O caso ocorreu em março de 2024, quando o motorista Thiago Greenhalgh de Melo Braun atropelou e matou o entregador Darlei Alves Mesquita em Fortaleza. Sete meses depois, o inquérito policial ainda não foi concluído e o motorista não foi denunciado pelo Ministério Público. A família da vítima alega que o suspeito não foi preso e que há impunidade.

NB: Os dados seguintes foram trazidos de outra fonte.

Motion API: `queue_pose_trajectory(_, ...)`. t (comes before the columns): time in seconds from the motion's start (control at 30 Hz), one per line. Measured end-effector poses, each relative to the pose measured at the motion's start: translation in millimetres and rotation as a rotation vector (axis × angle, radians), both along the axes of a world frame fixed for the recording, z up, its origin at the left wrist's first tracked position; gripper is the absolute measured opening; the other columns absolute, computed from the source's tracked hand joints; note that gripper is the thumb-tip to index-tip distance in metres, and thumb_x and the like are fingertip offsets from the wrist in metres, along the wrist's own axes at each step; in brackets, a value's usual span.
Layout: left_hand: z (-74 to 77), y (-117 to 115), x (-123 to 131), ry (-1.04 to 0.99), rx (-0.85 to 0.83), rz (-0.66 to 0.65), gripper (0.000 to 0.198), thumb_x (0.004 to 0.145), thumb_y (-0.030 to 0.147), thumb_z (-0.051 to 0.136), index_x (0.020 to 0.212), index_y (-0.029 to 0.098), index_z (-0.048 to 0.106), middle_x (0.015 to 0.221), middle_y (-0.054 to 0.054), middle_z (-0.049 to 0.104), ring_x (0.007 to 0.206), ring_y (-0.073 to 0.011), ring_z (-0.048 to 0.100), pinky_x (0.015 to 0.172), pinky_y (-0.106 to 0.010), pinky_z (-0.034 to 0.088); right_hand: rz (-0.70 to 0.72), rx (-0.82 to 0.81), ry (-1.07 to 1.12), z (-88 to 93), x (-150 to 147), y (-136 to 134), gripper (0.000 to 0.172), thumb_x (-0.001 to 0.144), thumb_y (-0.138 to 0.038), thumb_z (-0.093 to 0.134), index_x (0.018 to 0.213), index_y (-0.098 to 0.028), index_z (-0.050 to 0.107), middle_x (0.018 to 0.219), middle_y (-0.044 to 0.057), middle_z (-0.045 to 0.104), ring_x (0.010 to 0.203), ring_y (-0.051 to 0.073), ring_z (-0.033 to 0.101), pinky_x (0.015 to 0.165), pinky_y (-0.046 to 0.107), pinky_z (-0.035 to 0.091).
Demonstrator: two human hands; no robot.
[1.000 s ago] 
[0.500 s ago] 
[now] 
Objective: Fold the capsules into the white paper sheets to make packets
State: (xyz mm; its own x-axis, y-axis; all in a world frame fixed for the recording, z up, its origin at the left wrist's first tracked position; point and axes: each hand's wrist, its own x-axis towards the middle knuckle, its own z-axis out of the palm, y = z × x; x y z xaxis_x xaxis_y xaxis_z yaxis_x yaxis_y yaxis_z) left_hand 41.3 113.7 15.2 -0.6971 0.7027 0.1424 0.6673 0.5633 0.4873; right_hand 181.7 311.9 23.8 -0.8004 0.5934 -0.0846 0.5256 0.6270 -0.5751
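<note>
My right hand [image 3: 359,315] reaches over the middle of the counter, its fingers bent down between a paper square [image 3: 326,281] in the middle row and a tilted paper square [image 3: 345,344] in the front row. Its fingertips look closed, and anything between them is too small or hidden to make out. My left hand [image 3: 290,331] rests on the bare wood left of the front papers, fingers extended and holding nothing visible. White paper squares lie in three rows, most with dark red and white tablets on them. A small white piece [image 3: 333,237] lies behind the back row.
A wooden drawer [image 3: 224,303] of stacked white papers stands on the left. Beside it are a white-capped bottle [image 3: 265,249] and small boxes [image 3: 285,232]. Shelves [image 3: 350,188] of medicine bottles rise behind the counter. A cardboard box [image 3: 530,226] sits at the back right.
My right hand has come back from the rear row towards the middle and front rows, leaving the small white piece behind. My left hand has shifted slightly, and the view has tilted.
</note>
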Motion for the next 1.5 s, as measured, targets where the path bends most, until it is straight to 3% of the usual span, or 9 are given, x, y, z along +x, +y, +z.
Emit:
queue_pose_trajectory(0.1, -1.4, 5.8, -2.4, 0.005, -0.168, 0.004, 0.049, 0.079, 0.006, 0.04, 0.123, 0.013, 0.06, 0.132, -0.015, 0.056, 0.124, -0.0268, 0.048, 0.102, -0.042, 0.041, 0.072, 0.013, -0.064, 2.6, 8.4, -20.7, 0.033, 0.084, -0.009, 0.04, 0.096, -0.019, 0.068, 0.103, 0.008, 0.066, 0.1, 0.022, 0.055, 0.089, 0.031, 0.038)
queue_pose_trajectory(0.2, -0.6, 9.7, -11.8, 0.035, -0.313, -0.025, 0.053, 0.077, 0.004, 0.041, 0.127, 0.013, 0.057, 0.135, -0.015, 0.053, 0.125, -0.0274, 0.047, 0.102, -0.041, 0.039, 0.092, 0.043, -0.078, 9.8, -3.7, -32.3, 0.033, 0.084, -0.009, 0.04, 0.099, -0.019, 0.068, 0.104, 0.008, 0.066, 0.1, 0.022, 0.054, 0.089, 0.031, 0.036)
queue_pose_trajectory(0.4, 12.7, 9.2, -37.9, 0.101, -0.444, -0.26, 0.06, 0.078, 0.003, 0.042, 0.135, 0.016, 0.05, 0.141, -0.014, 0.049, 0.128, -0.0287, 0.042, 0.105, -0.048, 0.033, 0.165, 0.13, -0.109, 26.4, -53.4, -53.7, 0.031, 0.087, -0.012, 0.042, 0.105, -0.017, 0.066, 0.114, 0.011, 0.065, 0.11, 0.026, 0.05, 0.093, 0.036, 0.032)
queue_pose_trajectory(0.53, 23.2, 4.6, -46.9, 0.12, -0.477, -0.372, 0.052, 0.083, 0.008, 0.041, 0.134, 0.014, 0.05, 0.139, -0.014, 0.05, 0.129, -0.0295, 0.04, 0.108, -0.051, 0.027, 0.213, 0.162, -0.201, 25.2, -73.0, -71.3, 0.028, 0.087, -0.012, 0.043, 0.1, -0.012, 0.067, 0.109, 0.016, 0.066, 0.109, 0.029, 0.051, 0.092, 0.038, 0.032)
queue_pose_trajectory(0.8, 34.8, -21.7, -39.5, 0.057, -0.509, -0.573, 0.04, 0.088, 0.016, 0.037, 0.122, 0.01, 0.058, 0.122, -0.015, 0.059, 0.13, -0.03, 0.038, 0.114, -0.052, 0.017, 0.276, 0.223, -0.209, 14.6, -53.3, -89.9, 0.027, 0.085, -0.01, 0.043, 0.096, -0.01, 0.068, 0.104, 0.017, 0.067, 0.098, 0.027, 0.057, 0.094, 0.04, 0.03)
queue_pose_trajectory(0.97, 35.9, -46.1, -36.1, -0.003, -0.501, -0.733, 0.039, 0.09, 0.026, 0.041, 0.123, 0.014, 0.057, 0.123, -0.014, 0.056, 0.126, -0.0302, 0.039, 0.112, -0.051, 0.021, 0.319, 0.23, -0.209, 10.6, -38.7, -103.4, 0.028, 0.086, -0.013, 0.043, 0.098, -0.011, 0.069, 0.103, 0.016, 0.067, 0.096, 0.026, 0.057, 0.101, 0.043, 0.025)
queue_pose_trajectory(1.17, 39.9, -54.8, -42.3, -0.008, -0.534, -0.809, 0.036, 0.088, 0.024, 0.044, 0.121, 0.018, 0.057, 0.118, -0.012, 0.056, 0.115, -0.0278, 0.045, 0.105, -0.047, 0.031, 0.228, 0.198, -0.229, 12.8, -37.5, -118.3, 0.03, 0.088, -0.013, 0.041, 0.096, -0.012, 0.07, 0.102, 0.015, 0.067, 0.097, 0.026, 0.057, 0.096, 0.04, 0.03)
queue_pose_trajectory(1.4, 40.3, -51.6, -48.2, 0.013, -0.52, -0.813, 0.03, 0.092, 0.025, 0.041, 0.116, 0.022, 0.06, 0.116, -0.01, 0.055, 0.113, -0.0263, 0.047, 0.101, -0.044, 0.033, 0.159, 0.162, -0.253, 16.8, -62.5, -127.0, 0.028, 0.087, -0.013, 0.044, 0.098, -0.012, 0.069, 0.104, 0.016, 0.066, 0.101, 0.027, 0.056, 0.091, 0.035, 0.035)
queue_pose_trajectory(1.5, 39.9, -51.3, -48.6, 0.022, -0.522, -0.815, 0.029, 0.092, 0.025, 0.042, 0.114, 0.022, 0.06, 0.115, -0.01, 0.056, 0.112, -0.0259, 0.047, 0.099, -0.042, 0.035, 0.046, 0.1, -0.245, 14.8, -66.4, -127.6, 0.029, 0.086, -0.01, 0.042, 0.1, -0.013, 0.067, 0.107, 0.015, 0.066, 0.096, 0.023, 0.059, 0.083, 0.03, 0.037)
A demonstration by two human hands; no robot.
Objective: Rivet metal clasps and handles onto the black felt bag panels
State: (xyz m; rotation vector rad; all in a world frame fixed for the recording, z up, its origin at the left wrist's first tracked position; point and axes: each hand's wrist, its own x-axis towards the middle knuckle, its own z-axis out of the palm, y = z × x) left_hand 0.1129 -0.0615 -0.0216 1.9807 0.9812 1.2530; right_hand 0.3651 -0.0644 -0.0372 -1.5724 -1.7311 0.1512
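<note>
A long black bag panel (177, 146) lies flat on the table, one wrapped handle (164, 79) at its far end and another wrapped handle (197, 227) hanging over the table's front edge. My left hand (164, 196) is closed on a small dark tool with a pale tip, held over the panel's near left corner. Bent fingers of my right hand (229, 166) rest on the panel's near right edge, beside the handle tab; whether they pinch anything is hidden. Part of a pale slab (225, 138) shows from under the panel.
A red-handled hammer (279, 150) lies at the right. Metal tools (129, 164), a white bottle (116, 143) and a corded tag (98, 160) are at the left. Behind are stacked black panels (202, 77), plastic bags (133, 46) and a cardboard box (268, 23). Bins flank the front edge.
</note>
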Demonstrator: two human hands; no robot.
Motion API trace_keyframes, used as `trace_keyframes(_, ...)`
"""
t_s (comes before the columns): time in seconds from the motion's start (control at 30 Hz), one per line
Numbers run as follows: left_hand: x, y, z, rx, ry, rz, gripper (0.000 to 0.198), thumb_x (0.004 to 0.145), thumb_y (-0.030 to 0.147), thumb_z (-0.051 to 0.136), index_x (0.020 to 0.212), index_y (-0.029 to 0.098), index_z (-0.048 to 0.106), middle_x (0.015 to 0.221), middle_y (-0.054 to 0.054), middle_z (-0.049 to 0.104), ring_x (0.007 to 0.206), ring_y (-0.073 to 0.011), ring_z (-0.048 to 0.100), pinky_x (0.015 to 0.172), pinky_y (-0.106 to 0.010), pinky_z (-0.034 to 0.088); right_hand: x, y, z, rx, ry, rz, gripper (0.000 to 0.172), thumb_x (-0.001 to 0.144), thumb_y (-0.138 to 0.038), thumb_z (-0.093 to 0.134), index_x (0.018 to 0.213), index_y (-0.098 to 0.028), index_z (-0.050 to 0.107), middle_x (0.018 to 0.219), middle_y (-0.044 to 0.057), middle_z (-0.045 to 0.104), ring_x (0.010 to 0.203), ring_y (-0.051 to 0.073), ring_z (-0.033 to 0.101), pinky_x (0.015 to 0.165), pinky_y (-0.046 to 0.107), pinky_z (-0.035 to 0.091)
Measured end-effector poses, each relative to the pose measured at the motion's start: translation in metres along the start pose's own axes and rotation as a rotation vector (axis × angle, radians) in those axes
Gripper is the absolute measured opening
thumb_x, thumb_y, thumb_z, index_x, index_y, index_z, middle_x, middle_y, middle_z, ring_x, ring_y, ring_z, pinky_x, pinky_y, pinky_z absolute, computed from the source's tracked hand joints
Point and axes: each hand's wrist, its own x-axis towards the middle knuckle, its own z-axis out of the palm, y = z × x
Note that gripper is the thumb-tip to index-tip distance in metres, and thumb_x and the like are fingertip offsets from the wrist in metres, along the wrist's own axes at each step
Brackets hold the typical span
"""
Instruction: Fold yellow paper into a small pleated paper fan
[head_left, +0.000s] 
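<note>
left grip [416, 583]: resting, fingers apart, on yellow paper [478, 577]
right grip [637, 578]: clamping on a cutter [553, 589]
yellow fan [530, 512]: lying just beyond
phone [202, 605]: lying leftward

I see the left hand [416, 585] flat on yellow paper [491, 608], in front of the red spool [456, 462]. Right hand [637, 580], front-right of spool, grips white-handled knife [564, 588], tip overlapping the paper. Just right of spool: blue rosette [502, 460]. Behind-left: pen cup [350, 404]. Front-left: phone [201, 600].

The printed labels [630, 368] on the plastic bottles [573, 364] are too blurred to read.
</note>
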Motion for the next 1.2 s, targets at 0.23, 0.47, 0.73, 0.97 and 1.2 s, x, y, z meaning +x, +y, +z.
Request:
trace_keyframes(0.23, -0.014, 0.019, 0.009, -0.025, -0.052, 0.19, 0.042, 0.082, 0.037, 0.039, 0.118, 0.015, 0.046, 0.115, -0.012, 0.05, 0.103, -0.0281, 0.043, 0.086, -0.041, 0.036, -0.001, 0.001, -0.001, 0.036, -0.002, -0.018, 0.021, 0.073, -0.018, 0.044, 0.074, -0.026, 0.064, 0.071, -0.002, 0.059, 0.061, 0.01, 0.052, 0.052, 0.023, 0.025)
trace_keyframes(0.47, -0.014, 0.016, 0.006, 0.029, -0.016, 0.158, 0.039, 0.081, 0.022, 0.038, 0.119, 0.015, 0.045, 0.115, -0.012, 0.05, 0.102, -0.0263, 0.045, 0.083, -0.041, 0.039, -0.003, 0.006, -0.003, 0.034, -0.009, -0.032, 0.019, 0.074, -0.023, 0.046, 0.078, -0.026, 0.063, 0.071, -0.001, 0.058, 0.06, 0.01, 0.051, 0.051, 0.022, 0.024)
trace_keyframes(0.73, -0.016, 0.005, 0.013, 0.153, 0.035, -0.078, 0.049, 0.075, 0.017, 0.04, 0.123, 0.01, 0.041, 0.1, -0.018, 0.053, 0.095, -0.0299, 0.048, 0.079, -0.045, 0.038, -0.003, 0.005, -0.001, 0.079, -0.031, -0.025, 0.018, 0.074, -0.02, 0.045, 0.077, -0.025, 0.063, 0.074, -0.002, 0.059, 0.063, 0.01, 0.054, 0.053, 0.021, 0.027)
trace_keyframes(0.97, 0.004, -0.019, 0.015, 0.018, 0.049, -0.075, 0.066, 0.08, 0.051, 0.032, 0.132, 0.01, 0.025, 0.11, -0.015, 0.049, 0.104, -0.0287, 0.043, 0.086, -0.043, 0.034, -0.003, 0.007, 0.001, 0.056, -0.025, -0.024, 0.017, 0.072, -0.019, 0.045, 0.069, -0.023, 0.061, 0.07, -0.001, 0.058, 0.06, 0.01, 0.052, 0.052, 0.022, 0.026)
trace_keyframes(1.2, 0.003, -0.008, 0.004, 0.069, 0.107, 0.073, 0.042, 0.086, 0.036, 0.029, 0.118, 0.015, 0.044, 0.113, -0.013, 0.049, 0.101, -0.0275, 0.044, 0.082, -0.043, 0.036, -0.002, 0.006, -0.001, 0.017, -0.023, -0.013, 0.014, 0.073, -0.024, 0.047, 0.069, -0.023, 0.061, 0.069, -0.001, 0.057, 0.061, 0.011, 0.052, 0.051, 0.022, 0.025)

O crime é tipificado como homicídio culposo no trânsito, previsto no artigo 302 do Código de Trânsito Brasileiro. A demora na denúncia pode estar relacionada à complexidade da investigação ou à falta de provas suficientes. Caso seja denunciado, o motorista poderá responder por homicídio doloso se ficar comprovado que assumiu o risco de matar (dolo eventual).
Para o cidadão comum, o caso mostra que a justiça pode ser lenta, especialmente em crimes de trânsito. A impunidade gera sensação de insegurança e descrença no sistema. É importante que as vítimas ou familiares acompanhem de perto o andamento do inquérito e cobrem das autoridades celeridade.